I believe culture can be designed by rewarding behavior that reinforces our values, intentional hiring, and clear performance management.
Making things that meet high quality standards requires learned skills applied in a repeatable process.
Design is a business function built on creativity. The acts of research, ideation, and delivery are used to make an impact.
Good product design is good storytelling. I believe in using story structure as a rubric for evaluating design work. There is a classic story writing tool called the Story Spine that can be very useful to designers:
Once upon a time there was ,
Every day ,
One day ,
Because of that ,
Because of that ,
Until finally ,
And ever since that day .
An effective design depends on character development, conflict, and resolution; just like a compelling story. We need to understand our users (characters), frame their problems with evidence (development), ideate broadly on solutions (resolve conflict), and prove those solutions through testing (resolution).
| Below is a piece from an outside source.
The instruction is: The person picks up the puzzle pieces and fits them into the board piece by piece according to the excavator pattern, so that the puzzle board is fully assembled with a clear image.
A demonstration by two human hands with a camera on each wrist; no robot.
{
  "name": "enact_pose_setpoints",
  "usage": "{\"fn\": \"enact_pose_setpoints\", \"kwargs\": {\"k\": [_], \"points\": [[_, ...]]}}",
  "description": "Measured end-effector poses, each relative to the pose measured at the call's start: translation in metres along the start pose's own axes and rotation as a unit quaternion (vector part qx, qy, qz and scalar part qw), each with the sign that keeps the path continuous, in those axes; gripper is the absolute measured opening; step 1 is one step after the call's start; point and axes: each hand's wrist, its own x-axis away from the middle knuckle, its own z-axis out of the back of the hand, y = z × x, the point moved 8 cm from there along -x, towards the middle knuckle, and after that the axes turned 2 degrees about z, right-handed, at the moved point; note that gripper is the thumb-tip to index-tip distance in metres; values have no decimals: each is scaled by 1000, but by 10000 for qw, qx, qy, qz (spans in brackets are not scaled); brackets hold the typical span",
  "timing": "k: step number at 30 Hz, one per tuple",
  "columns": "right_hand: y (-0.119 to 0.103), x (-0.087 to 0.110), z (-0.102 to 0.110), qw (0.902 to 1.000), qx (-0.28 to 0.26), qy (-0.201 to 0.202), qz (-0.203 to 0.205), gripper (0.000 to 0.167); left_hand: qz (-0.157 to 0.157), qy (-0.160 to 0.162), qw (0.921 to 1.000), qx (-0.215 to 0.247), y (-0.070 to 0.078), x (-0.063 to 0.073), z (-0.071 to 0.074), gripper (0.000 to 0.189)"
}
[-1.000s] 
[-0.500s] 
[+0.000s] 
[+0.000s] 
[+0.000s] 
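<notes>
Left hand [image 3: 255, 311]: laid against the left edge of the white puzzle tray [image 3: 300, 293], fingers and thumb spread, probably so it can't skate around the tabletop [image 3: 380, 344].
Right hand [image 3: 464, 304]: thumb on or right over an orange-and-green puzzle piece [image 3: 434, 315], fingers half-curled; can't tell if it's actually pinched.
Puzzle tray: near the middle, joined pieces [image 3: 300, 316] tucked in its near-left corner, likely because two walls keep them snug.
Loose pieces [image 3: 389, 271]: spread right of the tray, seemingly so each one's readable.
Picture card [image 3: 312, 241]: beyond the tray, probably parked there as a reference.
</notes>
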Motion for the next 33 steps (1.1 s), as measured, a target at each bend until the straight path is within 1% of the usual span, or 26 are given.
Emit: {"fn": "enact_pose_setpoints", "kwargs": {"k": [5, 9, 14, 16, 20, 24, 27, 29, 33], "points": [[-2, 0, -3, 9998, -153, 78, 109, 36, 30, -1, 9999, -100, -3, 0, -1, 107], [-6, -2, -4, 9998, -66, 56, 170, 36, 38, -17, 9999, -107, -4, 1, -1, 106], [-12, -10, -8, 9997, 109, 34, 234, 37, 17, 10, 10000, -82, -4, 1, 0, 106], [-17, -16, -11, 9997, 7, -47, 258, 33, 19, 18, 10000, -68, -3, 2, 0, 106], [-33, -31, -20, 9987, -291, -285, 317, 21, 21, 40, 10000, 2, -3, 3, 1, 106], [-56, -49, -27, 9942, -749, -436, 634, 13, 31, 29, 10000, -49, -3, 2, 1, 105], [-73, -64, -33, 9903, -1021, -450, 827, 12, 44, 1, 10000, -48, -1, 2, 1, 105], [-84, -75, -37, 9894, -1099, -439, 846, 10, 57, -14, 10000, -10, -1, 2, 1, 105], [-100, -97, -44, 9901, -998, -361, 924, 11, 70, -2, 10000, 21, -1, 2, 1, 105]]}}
Once upon a time there was User,
Every day User Story,
One day Problem Discovery,
Because of that JTBD,
Because of that Solutions,
Until finally Solution Validation,
And ever since that day Outcomes.
The true value of the Story Spine is unlocked when you use it in tandem with other design processes. There are many wonderful design frameworks to guide the design process such as the Double Diamond, Honeycomb, or The Loop™. These frameworks help designers navigate from ambiguity to clarity through a prescribed sequence of activities. There are more similarities than differences between them.
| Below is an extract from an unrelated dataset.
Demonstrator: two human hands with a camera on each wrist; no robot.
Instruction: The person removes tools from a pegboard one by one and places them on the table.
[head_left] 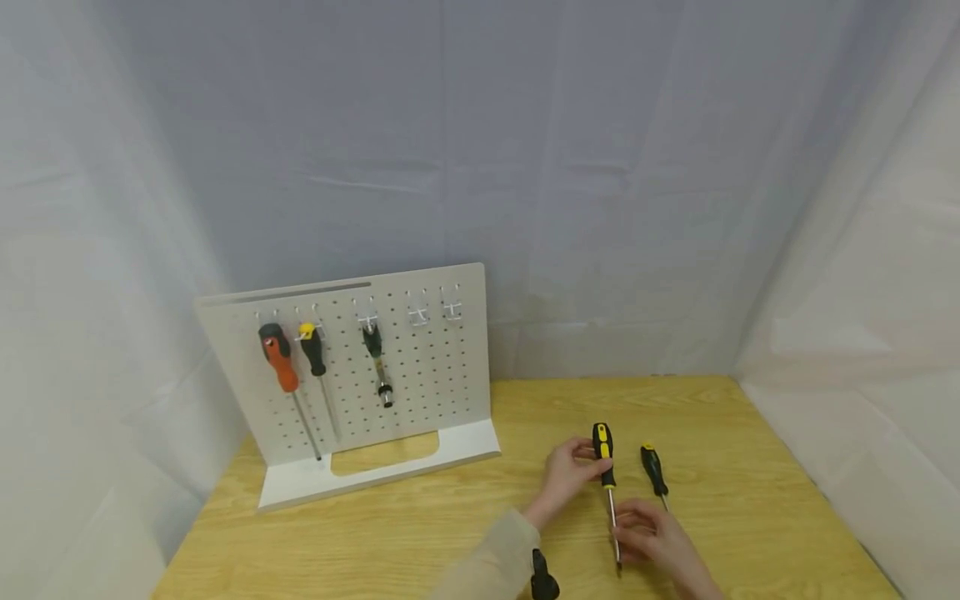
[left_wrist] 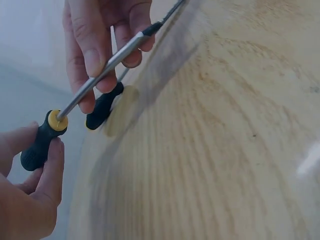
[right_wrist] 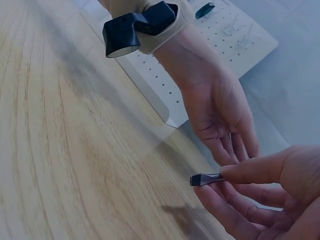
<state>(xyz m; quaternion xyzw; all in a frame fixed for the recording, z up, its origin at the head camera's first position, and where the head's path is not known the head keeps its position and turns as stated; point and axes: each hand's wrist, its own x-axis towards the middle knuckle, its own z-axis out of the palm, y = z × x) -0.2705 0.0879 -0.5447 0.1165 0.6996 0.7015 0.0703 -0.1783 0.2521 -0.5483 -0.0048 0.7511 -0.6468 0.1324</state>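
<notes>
A long flathead screwdriver [head_left: 603, 443] with a black and yellow handle is held between both hands over the table. My left hand [head_left: 567, 473] grips its handle, thumb on the near side, as the left wrist view also shows. Lower down, my right hand [head_left: 651, 537] pinches the metal shaft near the end. In the right wrist view the flat dark tip [right_wrist: 202, 179] pokes out past the thumb and forefinger. A second black screwdriver [head_left: 654, 471] with a yellow end cap lies on the table just right of the held one, its shaft partly behind the right hand.
At the left stands a white pegboard [head_left: 435, 375]. From its hooks hang an orange and black screwdriver [head_left: 281, 362], a yellow-capped black screwdriver [head_left: 313, 352] and a short tool with a metal socket end [head_left: 381, 367]. Two clear hooks [head_left: 417, 315] hold nothing. White sheeting surrounds the wooden table [head_left: 390, 533].
</notes>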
Many musicians will tell you that the loudest note in music is the rest note. Fine artists step back and squint their eyes. Athletes build recovery into their training. These moments of inaction provide intentional contrast to their respective processes. I've always thought design frameworks could assist designers more with the critical thinking that happens at junctures between each phase. The Story Spine provides a rubric for evaluating the continuity and efficacy of the work at each of these steps.
As a design leader, I focus on bringing together the right people at these inflection points to collaborate on making sure the narrative of the design makes sense. If the story makes sense, the design invariably follows.